A wide range of benefits and services provided by Indian tribal governments qualify for the general welfare exclusion from income.
WASHINGTON – Today, the U.S. Department of the Treasury and Internal Revenue Service (IRS) issued final guidance specifying that a wide range of benefits and services provided by Indian tribal governments qualify for the general welfare exclusion from income. These include programs for housing, education, cultural and religious purposes, and the elderly and disabled, among others.
“Today’s guidance provides important clarity for Indian tribes that certain member benefits and services are exempt from federal income tax under the general welfare exclusion. This guidance was developed as part of our ongoing government-to-government consultation with Indian Tribal governments and further demonstrates the Administration’s commitment to working with the Native American community and addressing their specific needs,” said Assistant Secretary for Tax Policy Mark J. Mazur.
Traditionally, payments by governments qualify for the general welfare exclusion if they are (1) made pursuant to a governmental program; (2) for the promotion of general welfare (i.e., based on need); and (3) not compensation for services.

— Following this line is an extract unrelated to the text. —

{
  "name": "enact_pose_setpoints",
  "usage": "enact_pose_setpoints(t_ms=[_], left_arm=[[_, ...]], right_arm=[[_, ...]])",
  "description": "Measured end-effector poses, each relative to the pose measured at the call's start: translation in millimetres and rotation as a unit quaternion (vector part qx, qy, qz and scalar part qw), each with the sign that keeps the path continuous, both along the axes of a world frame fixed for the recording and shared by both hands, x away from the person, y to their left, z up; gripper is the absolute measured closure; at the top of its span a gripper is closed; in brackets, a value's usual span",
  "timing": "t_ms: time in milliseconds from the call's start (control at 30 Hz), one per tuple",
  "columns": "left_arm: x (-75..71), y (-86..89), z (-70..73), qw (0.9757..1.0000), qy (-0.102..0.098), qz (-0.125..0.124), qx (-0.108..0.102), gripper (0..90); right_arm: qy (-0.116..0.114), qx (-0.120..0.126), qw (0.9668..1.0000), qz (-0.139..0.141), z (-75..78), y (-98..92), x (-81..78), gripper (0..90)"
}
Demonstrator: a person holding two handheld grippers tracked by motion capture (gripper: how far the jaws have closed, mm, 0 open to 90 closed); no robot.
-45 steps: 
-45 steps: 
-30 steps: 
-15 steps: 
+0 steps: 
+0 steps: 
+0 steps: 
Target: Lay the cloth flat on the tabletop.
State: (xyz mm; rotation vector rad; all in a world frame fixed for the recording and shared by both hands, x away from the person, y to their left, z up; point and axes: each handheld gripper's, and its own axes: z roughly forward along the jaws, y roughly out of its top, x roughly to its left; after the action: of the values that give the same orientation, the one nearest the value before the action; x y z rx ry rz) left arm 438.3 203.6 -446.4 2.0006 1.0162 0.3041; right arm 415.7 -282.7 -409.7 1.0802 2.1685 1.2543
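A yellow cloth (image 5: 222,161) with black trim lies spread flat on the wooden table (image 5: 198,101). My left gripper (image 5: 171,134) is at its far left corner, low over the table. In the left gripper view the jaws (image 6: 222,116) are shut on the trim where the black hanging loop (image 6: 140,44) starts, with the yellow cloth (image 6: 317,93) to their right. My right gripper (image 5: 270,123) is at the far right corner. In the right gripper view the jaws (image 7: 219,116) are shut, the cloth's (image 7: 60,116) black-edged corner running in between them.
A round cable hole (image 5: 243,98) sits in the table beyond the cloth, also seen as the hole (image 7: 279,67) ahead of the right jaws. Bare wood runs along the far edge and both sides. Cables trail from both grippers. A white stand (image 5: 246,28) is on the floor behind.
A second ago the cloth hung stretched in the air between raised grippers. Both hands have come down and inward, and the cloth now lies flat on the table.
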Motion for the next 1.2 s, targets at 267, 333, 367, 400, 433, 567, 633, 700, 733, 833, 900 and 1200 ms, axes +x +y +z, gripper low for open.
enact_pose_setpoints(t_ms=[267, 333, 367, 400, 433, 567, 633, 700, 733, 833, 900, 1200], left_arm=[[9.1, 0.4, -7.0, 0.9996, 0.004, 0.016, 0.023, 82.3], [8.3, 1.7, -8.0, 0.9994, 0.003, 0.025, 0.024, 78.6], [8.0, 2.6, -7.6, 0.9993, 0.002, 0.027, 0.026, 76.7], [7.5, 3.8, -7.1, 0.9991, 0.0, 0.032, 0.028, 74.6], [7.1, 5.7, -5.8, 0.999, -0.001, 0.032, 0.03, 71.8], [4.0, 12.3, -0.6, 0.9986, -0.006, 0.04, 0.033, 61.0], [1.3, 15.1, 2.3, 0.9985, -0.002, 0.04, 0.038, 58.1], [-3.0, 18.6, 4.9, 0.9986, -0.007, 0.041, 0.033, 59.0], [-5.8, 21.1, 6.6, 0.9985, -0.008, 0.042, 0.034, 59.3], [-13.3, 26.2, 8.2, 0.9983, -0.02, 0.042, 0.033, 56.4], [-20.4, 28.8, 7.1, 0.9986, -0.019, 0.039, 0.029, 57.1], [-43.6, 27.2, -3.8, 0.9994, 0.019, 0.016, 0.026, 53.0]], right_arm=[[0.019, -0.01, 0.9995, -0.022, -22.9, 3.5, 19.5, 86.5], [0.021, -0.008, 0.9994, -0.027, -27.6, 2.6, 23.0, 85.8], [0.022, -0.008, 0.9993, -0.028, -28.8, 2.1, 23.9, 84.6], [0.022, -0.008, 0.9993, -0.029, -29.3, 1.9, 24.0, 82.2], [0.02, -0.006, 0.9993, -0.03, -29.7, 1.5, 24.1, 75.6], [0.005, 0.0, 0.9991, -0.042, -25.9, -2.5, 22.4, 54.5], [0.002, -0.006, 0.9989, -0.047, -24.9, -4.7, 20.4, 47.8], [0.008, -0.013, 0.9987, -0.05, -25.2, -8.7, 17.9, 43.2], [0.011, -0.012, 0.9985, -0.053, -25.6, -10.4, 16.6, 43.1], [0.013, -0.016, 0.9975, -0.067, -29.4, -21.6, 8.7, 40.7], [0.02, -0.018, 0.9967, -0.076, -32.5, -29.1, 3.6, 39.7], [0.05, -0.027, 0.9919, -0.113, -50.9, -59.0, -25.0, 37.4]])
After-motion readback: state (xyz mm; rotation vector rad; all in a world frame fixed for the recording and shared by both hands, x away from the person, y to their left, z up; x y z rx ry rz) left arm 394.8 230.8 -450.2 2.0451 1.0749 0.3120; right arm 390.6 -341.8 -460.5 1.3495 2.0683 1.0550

Treasury and the IRS created this guidance to address the unique needs and challenges of Indian tribal governments. While developing this guidance, Treasury and the IRS received over 120 written comments, convened listening sessions, and participated in other formal and informal consultations to facilitate government-to-government dialogues between the U.S. federal and Indian tribal governments and understand key tribal concerns.
The guidance specifies that certain benefits provided by Indian tribal governments to their members and certain non-members qualify for exclusion from federal income tax, including programs for housing, education, cultural and religious purposes, the elderly and disabled, and emergency and other qualifying assistance. It also provides that certain items of cultural significance or nominal cash honoraria provided to medicine men or women, shamans, or similar religious or spiritual officials to recognize their participation in cultural, religious, or social events will not be considered compensation for services.
The guidance issued today supersedes the preliminary guidance issued on December 5, 2012 (IRS Notice 2012-75), which has been effective since that date.